## WORK ITEM
The listing below should be printed exactly, though its pictures must not be.

## INFORMATION SHOWN
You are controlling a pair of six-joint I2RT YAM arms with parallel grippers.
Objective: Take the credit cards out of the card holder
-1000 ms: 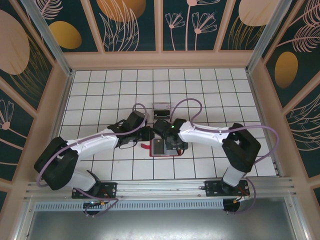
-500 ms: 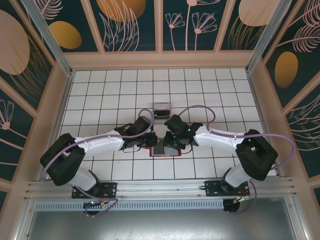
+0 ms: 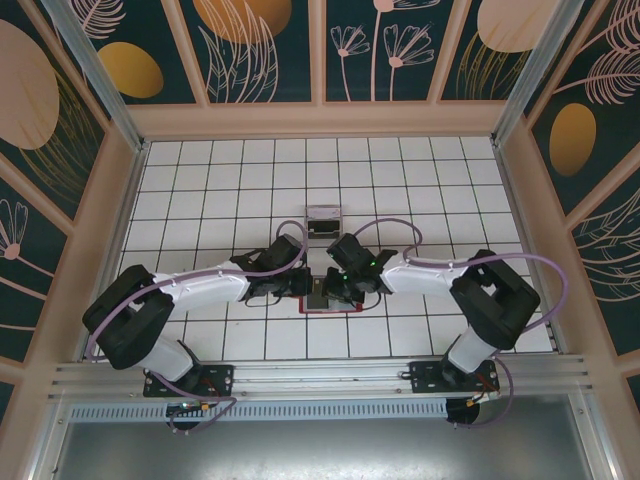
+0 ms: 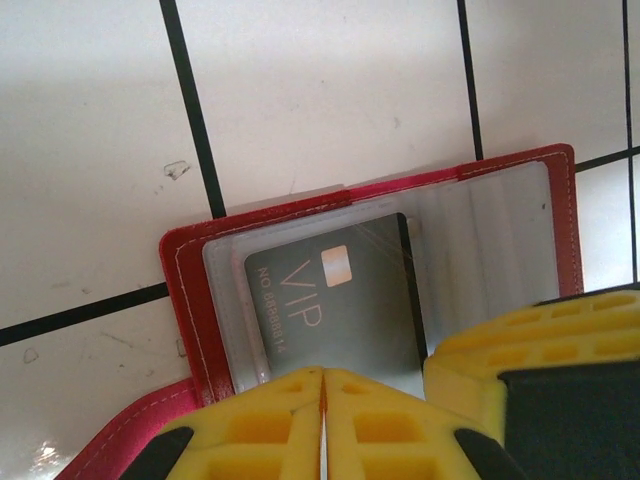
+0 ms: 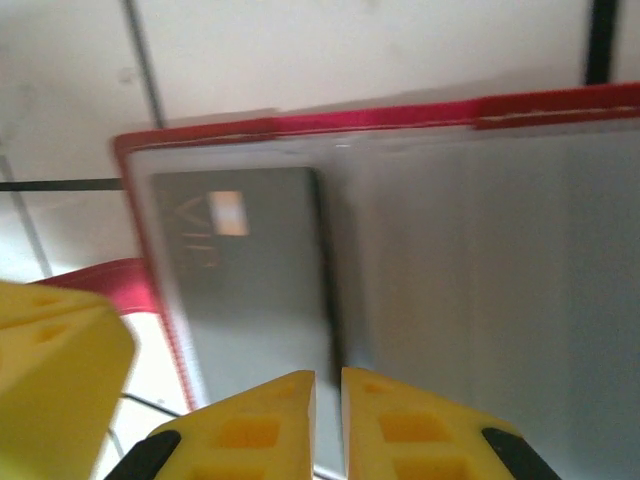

## YOUR SOLUTION
You are controlling a pair of six-joint I2RT YAM arms with parallel grippers.
Objective: Take the credit cards out of the card holder
-1000 ms: 
-500 ms: 
+0 ms: 
+0 ms: 
+0 ms: 

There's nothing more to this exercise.